- TASK -
Copy the records exactly. Include every line.

--- AVAILABLE DATA ---

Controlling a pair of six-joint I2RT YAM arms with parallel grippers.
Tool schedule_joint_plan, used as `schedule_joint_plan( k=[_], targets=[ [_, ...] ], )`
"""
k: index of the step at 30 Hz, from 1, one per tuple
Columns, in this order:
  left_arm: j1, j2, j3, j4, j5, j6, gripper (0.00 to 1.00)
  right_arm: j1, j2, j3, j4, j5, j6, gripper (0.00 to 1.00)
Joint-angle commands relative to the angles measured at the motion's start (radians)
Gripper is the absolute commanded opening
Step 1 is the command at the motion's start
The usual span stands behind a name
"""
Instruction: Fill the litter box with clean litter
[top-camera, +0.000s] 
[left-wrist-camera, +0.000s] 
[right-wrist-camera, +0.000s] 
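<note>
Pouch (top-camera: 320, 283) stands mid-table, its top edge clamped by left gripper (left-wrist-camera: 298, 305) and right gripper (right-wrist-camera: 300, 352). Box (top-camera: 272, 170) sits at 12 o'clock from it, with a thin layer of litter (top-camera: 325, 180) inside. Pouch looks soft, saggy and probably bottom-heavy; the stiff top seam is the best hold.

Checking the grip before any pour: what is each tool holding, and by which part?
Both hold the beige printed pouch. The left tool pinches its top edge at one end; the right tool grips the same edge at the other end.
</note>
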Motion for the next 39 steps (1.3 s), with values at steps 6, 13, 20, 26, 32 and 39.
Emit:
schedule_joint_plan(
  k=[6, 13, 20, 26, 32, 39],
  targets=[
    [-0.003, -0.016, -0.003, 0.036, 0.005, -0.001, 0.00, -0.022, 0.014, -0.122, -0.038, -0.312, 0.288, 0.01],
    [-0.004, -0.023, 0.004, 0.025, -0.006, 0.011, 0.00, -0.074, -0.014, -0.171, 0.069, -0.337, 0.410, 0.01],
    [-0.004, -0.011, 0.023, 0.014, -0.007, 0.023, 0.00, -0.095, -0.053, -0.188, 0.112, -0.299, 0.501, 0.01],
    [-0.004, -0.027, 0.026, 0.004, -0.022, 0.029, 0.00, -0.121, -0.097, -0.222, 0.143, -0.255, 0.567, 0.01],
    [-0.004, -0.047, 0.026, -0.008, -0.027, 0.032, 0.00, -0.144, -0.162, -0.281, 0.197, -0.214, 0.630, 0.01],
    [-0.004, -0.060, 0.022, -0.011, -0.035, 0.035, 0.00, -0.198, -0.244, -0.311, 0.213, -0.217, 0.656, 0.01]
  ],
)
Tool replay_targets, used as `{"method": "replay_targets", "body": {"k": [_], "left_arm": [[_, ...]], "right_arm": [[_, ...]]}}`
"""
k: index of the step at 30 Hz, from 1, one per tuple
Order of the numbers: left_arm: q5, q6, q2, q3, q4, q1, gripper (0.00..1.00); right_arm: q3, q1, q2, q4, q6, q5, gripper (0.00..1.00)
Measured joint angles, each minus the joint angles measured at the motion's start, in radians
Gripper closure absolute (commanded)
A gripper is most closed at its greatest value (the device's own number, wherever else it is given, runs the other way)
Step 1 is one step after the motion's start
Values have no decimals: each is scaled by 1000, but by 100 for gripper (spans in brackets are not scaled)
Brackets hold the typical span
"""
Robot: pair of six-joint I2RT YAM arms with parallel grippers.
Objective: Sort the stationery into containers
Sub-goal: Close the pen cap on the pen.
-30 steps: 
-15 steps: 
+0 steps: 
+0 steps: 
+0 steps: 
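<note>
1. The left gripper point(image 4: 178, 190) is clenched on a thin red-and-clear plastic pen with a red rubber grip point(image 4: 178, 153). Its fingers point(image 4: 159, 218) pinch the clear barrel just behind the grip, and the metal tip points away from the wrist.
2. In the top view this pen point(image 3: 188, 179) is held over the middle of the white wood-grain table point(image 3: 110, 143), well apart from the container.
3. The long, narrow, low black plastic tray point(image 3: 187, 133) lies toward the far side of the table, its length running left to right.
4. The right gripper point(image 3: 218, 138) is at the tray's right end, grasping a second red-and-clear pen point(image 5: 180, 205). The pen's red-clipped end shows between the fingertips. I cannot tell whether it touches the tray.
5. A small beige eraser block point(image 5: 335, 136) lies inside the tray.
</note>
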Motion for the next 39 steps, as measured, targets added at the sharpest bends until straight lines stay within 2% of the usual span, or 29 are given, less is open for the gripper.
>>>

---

- PROBLEM SOLUTION -
Controlling a pair of six-joint I2RT YAM arms with parallel grippers.
Tool schedule_joint_plan, used as `schedule_joint_plan( k=[_], targets=[ [_, ...] ], )`
"""
k: index of the step at 30 Hz, from 1, one per tuple
Columns, in this order:
  left_arm: j1, j2, j3, j4, j5, j6, gripper (0.00 to 1.00)
  right_arm: j1, j2, j3, j4, j5, j6, gripper (0.00 to 1.00)
Joint-angle commands relative to the angles measured at the motion's start (radians)
Gripper is the absolute commanded opening
Step 1 is the command at the motion's start
The usual span stands behind a name
"""
Instruction: Fill the litter box with clean litter
[top-camera, +0.000s] 
[left-wrist-camera, +0.000s] 
[right-wrist-camera, +0.000s] 
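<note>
Pouch (top-camera: 320, 283) stands mid-table, its top edge clamped by left gripper (left-wrist-camera: 298, 305) and right gripper (right-wrist-camera: 300, 352). Box (top-camera: 272, 170) sits at 12 o'clock from it, with a thin layer of litter (top-camera: 325, 180) inside. Pouch looks soft, saggy and probably bottom-heavy; the stiff top seam is the best hold.

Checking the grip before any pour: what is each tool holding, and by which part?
Both hold the beige printed pouch. The left tool pinches its top edge at one end; the right tool grips the same edge at the other end.
</note>
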Motion for the next 39 steps (1.3 s), with values at steps 6, 13, 20, 26, 32 and 39.
Emit:
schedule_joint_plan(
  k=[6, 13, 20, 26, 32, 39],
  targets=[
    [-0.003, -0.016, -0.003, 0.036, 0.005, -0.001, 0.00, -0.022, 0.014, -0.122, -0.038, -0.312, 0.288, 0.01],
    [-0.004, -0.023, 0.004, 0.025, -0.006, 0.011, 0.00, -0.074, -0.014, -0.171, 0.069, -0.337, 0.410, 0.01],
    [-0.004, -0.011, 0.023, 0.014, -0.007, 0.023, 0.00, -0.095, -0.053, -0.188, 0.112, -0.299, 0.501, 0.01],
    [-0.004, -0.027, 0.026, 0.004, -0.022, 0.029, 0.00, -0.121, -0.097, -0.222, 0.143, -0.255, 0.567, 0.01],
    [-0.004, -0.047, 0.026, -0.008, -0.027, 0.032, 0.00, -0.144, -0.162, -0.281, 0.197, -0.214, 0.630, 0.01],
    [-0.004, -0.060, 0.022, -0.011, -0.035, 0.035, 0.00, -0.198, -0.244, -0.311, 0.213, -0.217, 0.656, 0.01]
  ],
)
Tool replay_targets, used as `{"method": "replay_targets", "body": {"k": [_], "left_arm": [[_, ...]], "right_arm": [[_, ...]]}}`
"""
k: index of the step at 30 Hz, from 1, one per tuple
Order of the numbers: left_arm: q5, q6, q2, q3, q4, q1, gripper (0.00..1.00); right_arm: q3, q1, q2, q4, q6, q5, gripper (0.00..1.00)
Measured joint angles, each minus the joint angles measured at the motion's start, in radians
Gripper closure absolute (commanded)
A gripper is most closed at its greatest value (the device's own number, wherever else it is given, runs the other way)
Step 1 is one step after the motion's start
Values have no decimals: each is scaled by 1000, but by 100 for gripper (spans in brackets are not scaled)
Brackets hold the typical span
"""
Robot: pair of six-joint I2RT YAM arms with parallel grippers.
Objective: Sort the stationery into containers
Sub-goal: Close the pen cap on the pen.
-30 steps: 
-15 steps: 
+0 steps: 
+0 steps: 
+0 steps: 
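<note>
1. The left gripper point(image 4: 178, 190) is clenched on a thin red-and-clear plastic pen with a red rubber grip point(image 4: 178, 153). Its fingers point(image 4: 159, 218) pinch the clear barrel just behind the grip, and the metal tip points away from the wrist.
2. In the top view this pen point(image 3: 188, 179) is held over the middle of the white wood-grain table point(image 3: 110, 143), well apart from the container.
3. The long, narrow, low black plastic tray point(image 3: 187, 133) lies toward the far side of the table, its length running left to right.
4. The right gripper point(image 3: 218, 138) is at the tray's right end, grasping a second red-and-clear pen point(image 5: 180, 205). The pen's red-clipped end shows between the fingertips. I cannot tell whether it touches the tray.
5. A small beige eraser block point(image 5: 335, 136) lies inside the tray.
</note>
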Motion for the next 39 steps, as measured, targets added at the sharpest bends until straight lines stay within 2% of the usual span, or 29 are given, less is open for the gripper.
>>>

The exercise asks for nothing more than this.